Prospective Comparison of the Tuberculin Skin Test and Interferon-Gamma Release Assays in Diagnosing Infection With Mycobacterium Tuberculosis and in Predicting Progression to Tuberculosis

The recruitment status of this study is unknown because the information has not been verified recently.
Verified June 2012 by Centers for Disease Control and Prevention.
Recruitment status was  Not yet recruiting
Sponsor:
Information provided by (Responsible Party):
Centers for Disease Control and Prevention
ClinicalTrials.gov Identifier:
NCT01622140
First received: June 4, 2012
Last updated: June 14, 2012
Last verified: June 2012
  Purpose

This is a prospective cohort study of persons tested for latent tuberculosis infection at either high risk for exposure to Mycobacterium tuberculosis or high risk for progression to tuberculosis disease. The study will assess the relative performance and cost of three diagnostic tests for latent tuberculosis infection (tuberculin skin test, QuantiFERON-TB Gold In-Tube, and T-SPOT.TB) and will examine the rates of positive results among the cohort. This study will also determine the risk and rate of progression to active TB disease, overall and by the results of the three tests.


Condition
Latent Tuberculosis Infection
Tuberculosis Disease

Study Type: Observational
Study Design: Observational Model: Cohort
Time Perspective: Prospective
Official Title: Prospective Comparison of the Tuberculin Skin Test and Interferon-Gamma Release Assays in Diagnosing Infection With Mycobacterium Tuberculosis and in Predicting Progression to Tuberculosis

Resource links provided by NLM:


Further study details as provided by Centers for Disease Control and Prevention:

Primary Outcome Measures:
  • Latent tuberculosis infection [ Time Frame: 3 days ] [ Designated as safety issue: No ]
  • Tuberculosis disease at 6 months [ Time Frame: 6 months ] [ Designated as safety issue: No ]
  • Tuberculosis disease at 12 months [ Time Frame: 12 months ] [ Designated as safety issue: No ]
  • Tuberculosis disease at 18 months [ Time Frame: 18 months ] [ Designated as safety issue: No ]
  • Tuberculosis disease at 24 months [ Time Frame: 24 months ] [ Designated as safety issue: No ]

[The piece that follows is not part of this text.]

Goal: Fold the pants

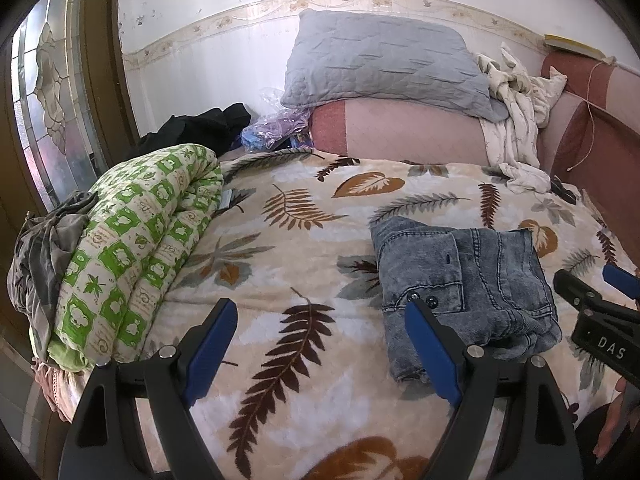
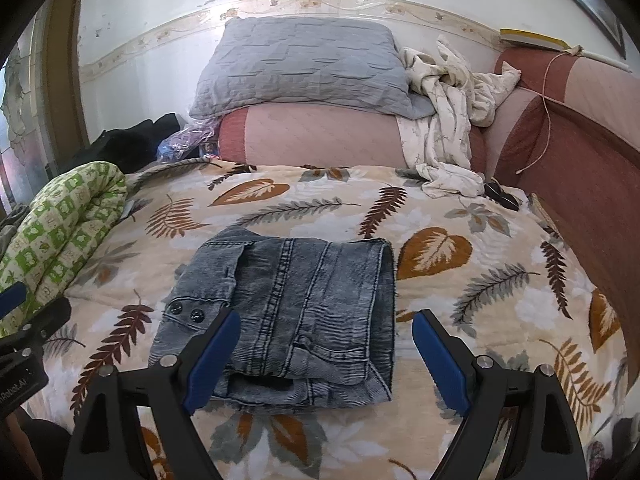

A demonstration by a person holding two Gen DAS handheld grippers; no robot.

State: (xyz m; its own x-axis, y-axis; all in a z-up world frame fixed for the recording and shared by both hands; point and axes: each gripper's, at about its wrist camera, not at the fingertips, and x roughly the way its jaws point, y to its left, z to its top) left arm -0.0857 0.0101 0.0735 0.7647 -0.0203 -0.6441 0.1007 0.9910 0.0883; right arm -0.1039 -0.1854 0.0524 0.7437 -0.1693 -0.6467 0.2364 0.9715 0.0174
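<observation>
left gripper: jaws spread wide, nothing between them, hovering over the blanket just left of the pants (its right fingertip overlaps the pants' near-left corner in the left wrist view; contact not clear)
right gripper: jaws spread wide, nothing held, low over the near edge of the pants; the left finger sits in front of the denim, the right one is off over bare blanket
pants: grey-blue washed denim, folded into a compact rectangle, lying flat on the blanket, two dark buttons at the near-left, pocket seam facing up
blanket: cream fleece with brown and grey leaf print, covers the whole bed top
rolled quilt: green-and-white check, along the bed's left edge, grey cloth bunched beside it
cushions: pink and brick-red bolsters along the far and right sides of the bed
pillow: grey-blue quilted, propped on the far bolster against the wall
white cloth: crumpled, draped over the bolster right of the pillow
wall: white, scuffed, floral border strip, a beige switch plate high up
door: wood frame with leaded glass, far left
</observation>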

Estimated Enrollment: 42647
Study Start Date: October 2012
  Eligibility

Genders Eligible for Study:   Both
Accepts Healthy Volunteers:   No
Sampling Method:   Non-Probability Sample
Study Population

Individuals at high risk for latent tuberculosis infection or at high risk for progression to tuberculosis from health clinics, hospitals, or health departments at the 10 Tuberculosis Epidemiologic Studies Consortium sites within the United States: California Department of Public Health, Denver Health and Hospital Authority, Duke University, Emory University, Hawaii Department of Health, Maricopa County Department of Public Health, Maryland Department of Public Health, Public Health Seattle-King County, University of Florida Board of Trustees, and University of North Texas Health Science Center

Criteria
  1. Study participants must be at high risk for latent tuberculosis infection or at high risk for progression to tuberculosis disease, including being a:

    • Close contact of a person with pulmonary tuberculosis who is part of a current contact investigation and the index/source case meets the following criteria:

    1. Culture-positive, OR
    2. Culture-negative and smear positive and nucleic acid amplification test-positive.

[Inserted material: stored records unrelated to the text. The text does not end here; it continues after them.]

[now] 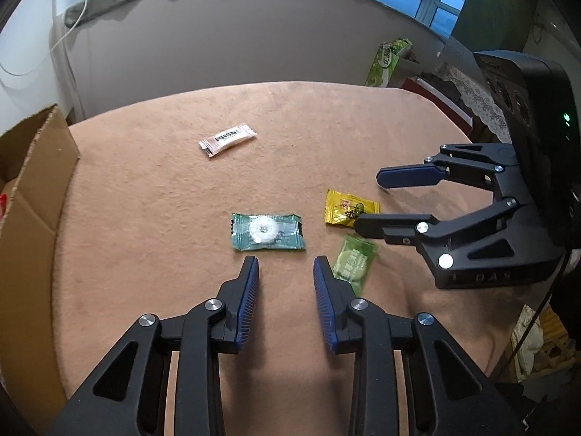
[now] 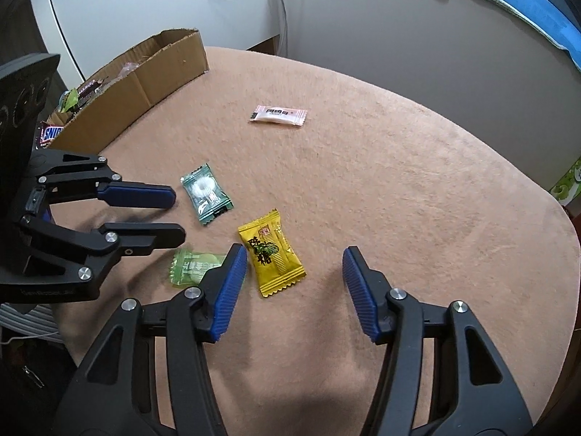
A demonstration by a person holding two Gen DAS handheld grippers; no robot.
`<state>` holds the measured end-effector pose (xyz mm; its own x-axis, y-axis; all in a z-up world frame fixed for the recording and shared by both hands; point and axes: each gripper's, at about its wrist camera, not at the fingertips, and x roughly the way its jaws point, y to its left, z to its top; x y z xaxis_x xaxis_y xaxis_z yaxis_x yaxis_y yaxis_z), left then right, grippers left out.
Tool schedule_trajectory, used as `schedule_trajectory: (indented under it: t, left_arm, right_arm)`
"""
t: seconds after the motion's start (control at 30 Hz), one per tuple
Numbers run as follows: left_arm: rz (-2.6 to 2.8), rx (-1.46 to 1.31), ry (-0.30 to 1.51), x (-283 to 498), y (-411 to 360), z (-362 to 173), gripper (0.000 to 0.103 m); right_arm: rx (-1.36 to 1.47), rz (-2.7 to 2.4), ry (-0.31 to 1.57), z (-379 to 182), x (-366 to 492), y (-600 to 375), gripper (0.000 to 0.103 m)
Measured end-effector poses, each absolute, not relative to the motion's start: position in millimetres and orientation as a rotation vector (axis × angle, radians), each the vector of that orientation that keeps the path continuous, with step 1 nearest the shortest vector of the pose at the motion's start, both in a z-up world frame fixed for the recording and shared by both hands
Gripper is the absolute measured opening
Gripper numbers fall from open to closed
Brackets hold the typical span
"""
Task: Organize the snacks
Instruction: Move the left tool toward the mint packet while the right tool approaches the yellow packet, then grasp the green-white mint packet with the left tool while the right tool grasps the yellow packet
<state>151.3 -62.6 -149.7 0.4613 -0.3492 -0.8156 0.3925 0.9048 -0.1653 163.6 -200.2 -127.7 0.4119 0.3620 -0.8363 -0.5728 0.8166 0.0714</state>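
Four sweets left on the tan table top, w/ the cardboard box off at the far left edge already holding a few bars & packets. I've got both tongs angled down over the near cluster, so this is the reach-in step, nothing picked up yet. My left gripper has its jaws apart, nothing between them, tips just short of the teal mint packet; the light green candy lies right beside its right-hand finger, partly under it. My right gripper is also apart & empty, w/ the yellow candy sitting between the tips, closer to the left pad, not pinched. The pink-white packet lies well apart, further out toward the middle. Next, I reckon: drop the right tongs a bit more, centre on the yellow one, squeeze across its short side; left goes fwd onto the teal one. Flat wrappers on soft cloth, so pads prob. need to press in low or they'll slide off.
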Motion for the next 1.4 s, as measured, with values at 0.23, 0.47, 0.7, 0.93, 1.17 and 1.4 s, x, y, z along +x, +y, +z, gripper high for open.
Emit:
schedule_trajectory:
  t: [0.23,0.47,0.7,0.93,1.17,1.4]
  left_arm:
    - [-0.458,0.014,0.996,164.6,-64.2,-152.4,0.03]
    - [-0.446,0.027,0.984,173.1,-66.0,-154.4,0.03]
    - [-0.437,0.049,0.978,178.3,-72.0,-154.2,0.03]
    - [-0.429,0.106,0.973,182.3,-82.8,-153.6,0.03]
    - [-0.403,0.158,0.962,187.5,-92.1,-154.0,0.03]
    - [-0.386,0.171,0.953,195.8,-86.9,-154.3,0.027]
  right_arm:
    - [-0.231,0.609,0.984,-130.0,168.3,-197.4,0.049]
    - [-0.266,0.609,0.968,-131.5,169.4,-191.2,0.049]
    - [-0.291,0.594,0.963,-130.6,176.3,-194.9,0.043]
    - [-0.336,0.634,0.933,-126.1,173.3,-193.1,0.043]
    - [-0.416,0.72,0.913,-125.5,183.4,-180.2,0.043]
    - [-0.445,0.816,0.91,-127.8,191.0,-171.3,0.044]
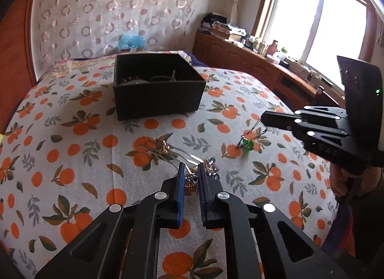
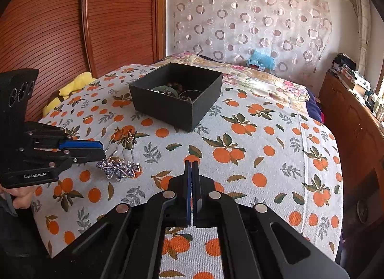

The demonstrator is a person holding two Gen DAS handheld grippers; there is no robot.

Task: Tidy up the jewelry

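Orange-print bedspread point(image 1: 72, 135), black box point(image 1: 156, 84) beyond. Our left gripper point(image 1: 191, 171) pinches the blue hairpin cluster point(image 2: 118, 168); right gripper point(image 1: 264, 118) clamps a green-pendant chain point(image 1: 247, 143). We should lift slowly, avoiding snags.

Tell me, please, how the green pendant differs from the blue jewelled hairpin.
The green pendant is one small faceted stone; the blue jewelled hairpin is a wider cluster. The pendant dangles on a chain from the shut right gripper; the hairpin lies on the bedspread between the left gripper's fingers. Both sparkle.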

    Participants may be enrolled before the culture results for the index/source case are available. If the criteria described above are not met once results are available, the participant will be terminated from the study and any collected data will be immediately destroyed.

    A close contact is defined as spending 15 or more hours over a week's period in a shared airspace with a person with active pulmonary tuberculosis while that person was presumed to be infectious.

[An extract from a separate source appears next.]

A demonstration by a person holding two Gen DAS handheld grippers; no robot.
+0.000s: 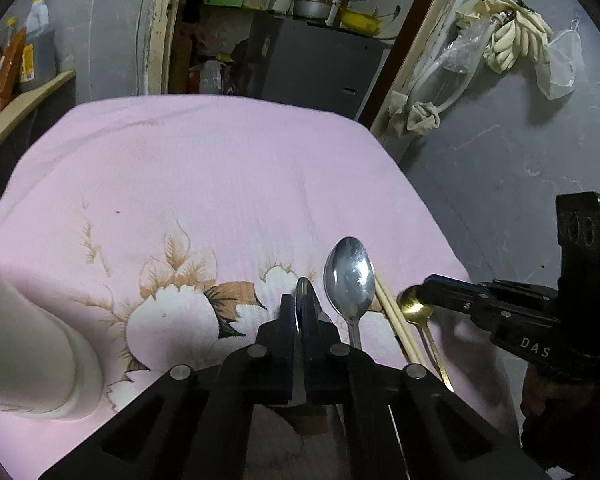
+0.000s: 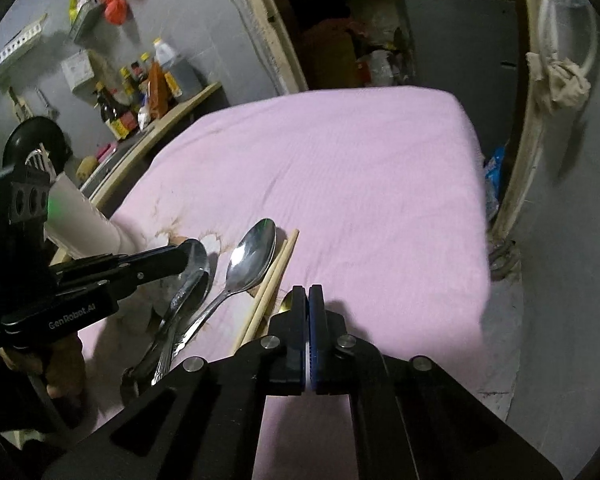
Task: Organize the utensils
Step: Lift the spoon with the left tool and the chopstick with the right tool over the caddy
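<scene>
On the pink flowered cloth [image 1: 220,168] lie a steel spoon [image 1: 348,276], a pair of wooden chopsticks [image 1: 398,322] and a gold spoon [image 1: 416,312], side by side. My left gripper [image 1: 303,304] is shut on a second steel spoon [image 1: 303,290], held edge-on by its bowl. My right gripper [image 1: 424,294] comes in from the right and is shut on the gold spoon's bowl. In the right wrist view, my right gripper [image 2: 309,292] hides most of the gold spoon [image 2: 286,302]. There my left gripper [image 2: 192,254] pinches its steel spoon [image 2: 198,280], with the loose spoon [image 2: 254,254] and chopsticks [image 2: 276,276] between us.
A white cylinder [image 1: 40,340] stands on the cloth at the left, close beside my left gripper. A shelf with bottles [image 2: 140,92] runs along the left wall. The cloth's [image 2: 360,168] right edge drops to a grey floor [image 1: 520,168]. A doorway with clutter lies behind.
</scene>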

    • Foreign-born person from a high risk country.
    • Foreign-born person from a medium risk country who moved to the United States within the past 5 years.
    • Person who has spent at least 30 days in total in a high risk country within the last 5 years.
    • Person belonging to a population with a prevalence of latent tuberculosis infection ≥ 25% as demonstrated by local surveys. These populations will vary by site; examples include Mexican immigrants in San Diego, California or homeless drug users in Baltimore, Maryland.
    • HIV-positive person.
  2. Study participants (or a parent/guardian, if applicable) must be willing and able to provide informed consent.

4.2 Subject Exclusion Criteria

Subjects meeting any of the exclusion criteria will be excluded from study enrollment.

  1. People with known current active tuberculosis.
  2. People with a previous anaphylactic reaction to tuberculin.
  3. Persons currently being treated for latent tuberculosis infection.
  4. Persons anticipating or scheduled to permanently leave the United States (e.g., tourists, visiting scholars, exchange students) in less than 2 years from the time of proposed study enrollment.
  5. Foster children.
  Contacts and Locations
Choosing to participate in a study is an important personal decision. Talk with your doctor and family members or friends about deciding to join a study. To learn more about this study, you or your doctor may contact the study research staff using the Contacts provided below. For general information, see Learn About Clinical Studies.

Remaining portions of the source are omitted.